When we were designing Secret Management, we analyzed the existing workflows of the Databricks ecosystem. Our goal was to expand on this existing state, specifically to improve our customers' ability to connect securely to external data sources. We recognized three essential properties that any new system needs to address:

Credential leakage prevention - Accidents happen, and sometimes users can accidentally leak credentials via log messages to notebook outputs. This puts the credentials at risk of exposure, since Databricks notebooks automatically snapshot notebook contents as part of revision-history tracking. These snapshots store both command content and cell output, so if a notebook is shared, another user could revert to an older snapshot and view the printed secret value. Any new system should strive to keep security teams at ease by preventing accidental secret leakage from occurring altogether.
Access control management - Different teams within an organization interact with credentials for different purposes. For example, an administrator might provision the credentials, but teams that leverage the credentials only need read-only permissions for those credentials. Supporting fine-grained access control allows teams to reason properly about the state of the world.
Auditability - Leveraging credentials is a sensitive operation. Security teams need historical usage records to meet compliance needs and enable accurate responses to security events.
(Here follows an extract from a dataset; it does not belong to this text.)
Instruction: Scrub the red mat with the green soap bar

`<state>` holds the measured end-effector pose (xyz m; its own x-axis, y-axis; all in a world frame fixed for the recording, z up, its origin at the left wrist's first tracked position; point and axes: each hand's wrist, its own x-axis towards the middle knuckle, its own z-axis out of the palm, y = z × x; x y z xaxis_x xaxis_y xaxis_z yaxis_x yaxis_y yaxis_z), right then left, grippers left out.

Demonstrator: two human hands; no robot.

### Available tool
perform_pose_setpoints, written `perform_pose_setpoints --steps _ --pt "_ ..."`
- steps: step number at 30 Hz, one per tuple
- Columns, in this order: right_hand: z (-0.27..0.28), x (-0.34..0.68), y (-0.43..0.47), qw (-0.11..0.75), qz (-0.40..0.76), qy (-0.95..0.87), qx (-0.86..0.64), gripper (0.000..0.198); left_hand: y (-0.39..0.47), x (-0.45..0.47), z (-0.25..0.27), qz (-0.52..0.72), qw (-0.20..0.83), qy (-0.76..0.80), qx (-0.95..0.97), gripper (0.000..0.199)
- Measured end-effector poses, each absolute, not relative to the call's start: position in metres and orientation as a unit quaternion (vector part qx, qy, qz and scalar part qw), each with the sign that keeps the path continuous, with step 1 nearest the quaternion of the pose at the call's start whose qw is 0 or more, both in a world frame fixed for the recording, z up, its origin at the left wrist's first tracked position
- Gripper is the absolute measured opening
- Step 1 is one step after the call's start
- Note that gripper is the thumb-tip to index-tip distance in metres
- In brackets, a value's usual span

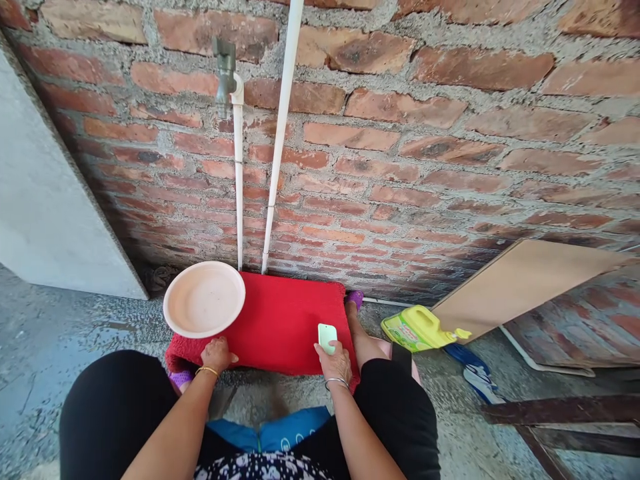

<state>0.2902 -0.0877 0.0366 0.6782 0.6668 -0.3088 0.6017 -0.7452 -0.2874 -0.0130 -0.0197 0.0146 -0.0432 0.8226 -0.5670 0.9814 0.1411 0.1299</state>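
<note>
A red mat (285,320) with a smooth top and fluffy edges lies spread out between my legs. At its near left edge, my left hand (218,353) is closed on the mat, thumb pointing right. My right hand (334,361) grips a pale green scrub brush (327,335) with a rounded rectangular back and a small hole near its far end. The brush lies over the right part of the mat; its underside is hidden. Just beyond my left hand, a shallow cream-coloured basin (205,300) rests on the mat's left end.
A yellow detergent jug (415,328) lies tilted right of my leg, by a leaning brown board (530,287). White pipes (239,187) and a tap (224,77) run up the brick wall (380,160). A grey slab (55,180) stands left; a dark wooden frame (565,410) stands right.
</note>
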Motion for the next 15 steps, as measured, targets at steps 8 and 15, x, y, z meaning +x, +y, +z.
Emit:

Databricks built Secret Management with these core concepts in mind to improve the customer experience of using secrets in a comprehensive management solution.

Concepts

This new feature introduces the following concepts to help you organize and manage your secrets:

Secret Scopes - The logical grouping mechanism for secrets. All secrets belong to a scope. Scopes are identifiable by name and are unique per user's workspace. Typically, the name describes its use case or ownership. Examples: jdbc or clickstream-db.
Secrets - A key-value pair that stores the secret material. Keys are identifiable secret names, and values are arbitrary data that can be interpreted as strings or bytes.
Secret ACLs - Access control rules applied to secret scopes. Secret scopes and their secrets can only be accessed by users with sufficient permissions. For example, an admin user can grant the datascience group read-only access to the jdbc secret scope.

We provide a Secrets REST API (AWS | Azure) and Databricks CLI (AWS | Azure) (version 0.7.1 and above) commands to create and manage secret resources.

Example Workflow

In this example, we use Secret Management to set up JDBC credentials for connecting to our data warehouse via JDBC. All commands in this example use the Databricks CLI to manage secrets.

Set up the secret

We start by creating a secret scope called jdbc with secrets username and password to bootstrap the Spark JDBC data source.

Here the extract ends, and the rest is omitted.